- **Directions for this task**: Each line of the listing that contains "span" should be found and copied.

- **The data**:
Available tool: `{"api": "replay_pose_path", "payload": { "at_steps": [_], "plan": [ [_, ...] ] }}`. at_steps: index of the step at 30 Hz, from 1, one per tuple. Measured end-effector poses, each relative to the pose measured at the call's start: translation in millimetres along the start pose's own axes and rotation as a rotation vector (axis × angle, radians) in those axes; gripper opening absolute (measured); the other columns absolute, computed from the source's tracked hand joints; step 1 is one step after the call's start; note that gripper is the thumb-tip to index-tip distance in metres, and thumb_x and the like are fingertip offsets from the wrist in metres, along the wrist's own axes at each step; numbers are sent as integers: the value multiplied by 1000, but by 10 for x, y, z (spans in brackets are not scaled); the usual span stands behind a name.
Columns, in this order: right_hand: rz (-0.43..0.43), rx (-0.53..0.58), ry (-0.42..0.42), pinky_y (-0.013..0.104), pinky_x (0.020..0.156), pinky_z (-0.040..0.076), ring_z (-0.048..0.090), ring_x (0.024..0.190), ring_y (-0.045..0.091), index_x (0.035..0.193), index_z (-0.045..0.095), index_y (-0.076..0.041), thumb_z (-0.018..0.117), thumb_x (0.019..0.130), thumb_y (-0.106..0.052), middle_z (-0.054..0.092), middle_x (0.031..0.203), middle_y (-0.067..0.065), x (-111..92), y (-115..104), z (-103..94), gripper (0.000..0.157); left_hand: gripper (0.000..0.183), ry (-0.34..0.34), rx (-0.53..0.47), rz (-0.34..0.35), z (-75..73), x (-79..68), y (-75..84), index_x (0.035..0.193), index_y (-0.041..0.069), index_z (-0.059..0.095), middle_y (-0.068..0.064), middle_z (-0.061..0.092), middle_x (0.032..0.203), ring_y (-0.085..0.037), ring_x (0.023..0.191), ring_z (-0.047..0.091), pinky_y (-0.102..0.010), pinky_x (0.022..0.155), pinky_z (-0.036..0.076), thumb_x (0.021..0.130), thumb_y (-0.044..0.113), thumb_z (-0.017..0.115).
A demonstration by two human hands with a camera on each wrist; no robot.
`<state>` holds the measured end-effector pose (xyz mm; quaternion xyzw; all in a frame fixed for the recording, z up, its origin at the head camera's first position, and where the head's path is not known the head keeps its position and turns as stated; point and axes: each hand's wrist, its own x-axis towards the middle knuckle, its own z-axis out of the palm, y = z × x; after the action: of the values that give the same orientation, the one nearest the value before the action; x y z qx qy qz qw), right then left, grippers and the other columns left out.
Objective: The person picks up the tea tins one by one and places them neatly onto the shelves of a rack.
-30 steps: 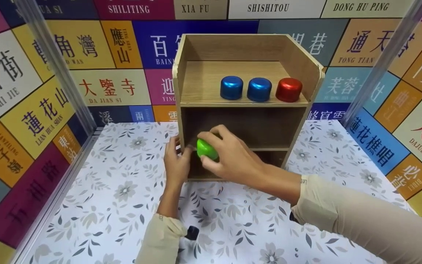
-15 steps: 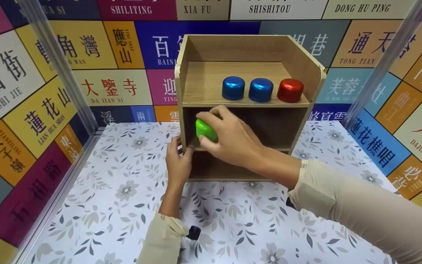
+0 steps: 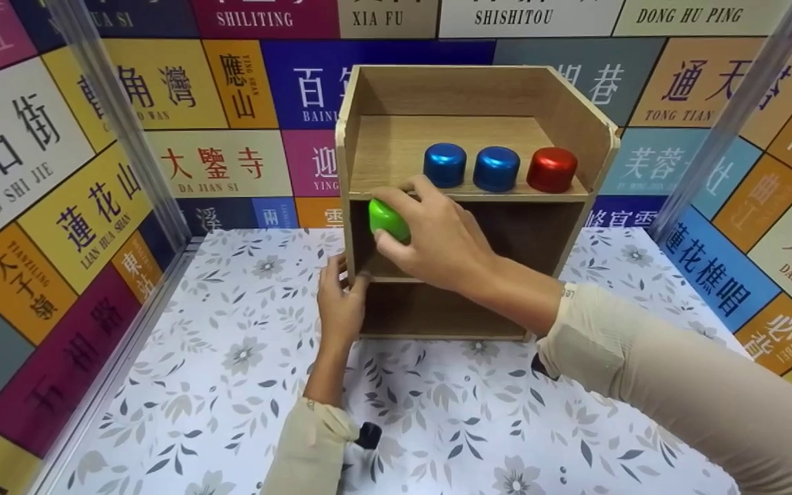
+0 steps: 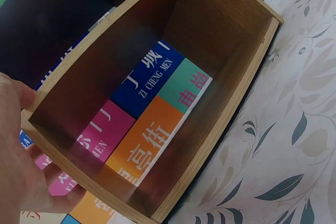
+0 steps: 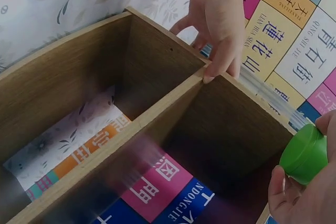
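Note:
A wooden shelf unit (image 3: 389, 155) stands on the table, its two lower compartments open to the front. My left hand (image 3: 341, 302) grips its left side panel, thumb on the front edge where the middle board meets it and fingers around the outside, as the left wrist view shows. Between the thumb and fingers of my right hand (image 3: 441, 240) is a small round green canister (image 5: 304, 156) with a smooth side. It hangs tilted in front of the middle compartment's left part, just below the top board. My palm hides part of that compartment in the head view.
On the top board stand a blue canister (image 3: 445, 165), a second blue canister (image 3: 496, 169) and a red canister (image 3: 552, 169) in a row towards the right. A white leaf-patterned cloth (image 3: 231, 385) covers the table. Walls with colourful printed signs (image 3: 217, 161) enclose it.
My right hand has raised the green canister from the lower compartment's level to near the top board. My left hand keeps its grip on the side panel. The head view has shifted slightly.

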<state>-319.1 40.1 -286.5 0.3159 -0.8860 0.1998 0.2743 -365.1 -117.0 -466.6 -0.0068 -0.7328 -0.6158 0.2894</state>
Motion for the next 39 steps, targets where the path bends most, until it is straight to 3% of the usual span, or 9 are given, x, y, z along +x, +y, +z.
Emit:
{"api": "replay_pose_path", "payload": {
  "at_steps": [12,24,39],
  "plan": [
    [2,18,25,23,60,48,51,79,10,126,56,-32,57,85,-40,53,112,-1,141,-22,-75,42,33,-1,45,-16,-3,6,16,114,20,57,-4,54,112,-20,104,57,-35,83,53,82,19,64],
    [84,-6,-19,26,63,48,51,80,12,130,51,-35,54,87,-43,51,116,0,339,-12,-156,44,30,2,32,-5,0,9,13,113,18,58,-5,55,111,-21,104,56,-35,83,52,83,16,64],
    [112,-47,-27,28,70,52,55,86,14,135,48,-34,55,88,-44,53,122,2,471,77,-97,48,31,2,61,0,-12,12,-9,113,16,58,-7,54,111,-22,100,59,-34,81,53,83,20,64]
  ]
}}
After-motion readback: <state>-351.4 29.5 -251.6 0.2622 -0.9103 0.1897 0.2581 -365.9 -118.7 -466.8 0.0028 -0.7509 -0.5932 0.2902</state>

- **Exercise result**:
Available tool: `{"api": "replay_pose_path", "payload": { "at_steps": [_], "plan": [ [_, ...] ] }}`. at_steps: index of the step at 30 Hz, from 1, one per tuple. Measured end-effector poses, each relative to the pose measured at the call's start: translation in millimetres along the start pose's own axes and rotation as a rotation vector (axis × angle, radians) in those axes; gripper opening absolute (measured); the other columns absolute, computed from the source's tracked hand joints; step 1 is one step after the call's start; note that gripper is the thumb-tip to index-tip distance in metres, and thumb_x and the like are fingertip offsets from the wrist in metres, along the wrist's own axes at each step; numbers are sent as integers: the value multiplied by 1000, but by 10 for x, y, z (spans in brackets are not scaled); the usual span stands behind a name.
Motion for the next 39 steps, targets where the path bends most, until it is straight to 3% of the usual span, or 9 are given, x, y, z along +x, +y, +z.

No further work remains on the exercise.